In its Drinking Water Report for 2016, the EPA says that at the end of 2016, 63 supplies serving over 900,000 people had open investigations due to failures to meet the pesticide standard.
The term ‘Pesticides’ includes a wide range of products, but in Ireland, the EPA says it is herbicides that pose the greatest threat to drinking water
The most commonly found pesticide is MCPA, which is used for rush control in grassland. MCPA is usually detected in the months of May/June/July and in September/October. This is because MCPA is applied to grassland in these months for ragwort, rush and thistle control.
Pesticide products should not be present in drinking water and the Drinking Water Regulations set specific standards.
The standards are set considerably below levels which would give rise to potential effects on human health.
Improved monitoring of public water supplies for pesticides has taken place in recent years, and in 2016, Irish Water began a programme of monitoring all public supplies for 21 pesticides most likely to be found in Irish waters.

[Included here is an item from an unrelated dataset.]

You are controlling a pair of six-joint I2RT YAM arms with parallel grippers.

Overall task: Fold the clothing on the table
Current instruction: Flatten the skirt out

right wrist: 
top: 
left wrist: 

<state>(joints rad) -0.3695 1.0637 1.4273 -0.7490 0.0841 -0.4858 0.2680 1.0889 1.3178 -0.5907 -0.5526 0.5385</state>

In its report the EPA said an issue of widespread and, in a small number of supplies, persistent failures to meet the standard has emerged.
The EPA said Irish Water is currently adopting different approaches to deal with the issue of pesticides in drinking water in different parts of the country depending on local circumstances.
However, it said in some areas progress has not been adequate and the EPA has identified 16 supplies with pesticide exceedances for which Irish Water has not taken or identified adequate measures to return them to compliance.
The EPA has identified the need for a National Pesticides Strategy and Irish Water has stated that a Strategy will be published in Q3 2017.
The EPA said there is still a major deficit in the engagement with stakeholders in some areas and in the information being provided to the EPA.
It says a consistent national approach must be adopted to ensure that pesticides are prevented from entering our drinking water supplies.
The EPA has recommended Irish Water needs to produce a strategy to address the issue of pesticides in drinking water on a national and local level.
The resources available from the National Pesticides and Drinking Water Action Group should be utilised as much as possible in developing activities in catchments.
Treatment options for pesticides should be considered where catchment-based activities prove unsuccessful in reducing pesticide exceedances in drinking water.
The monitoring programme for the 21 most commonly used pesticides needs to be carried out on all public water supplies.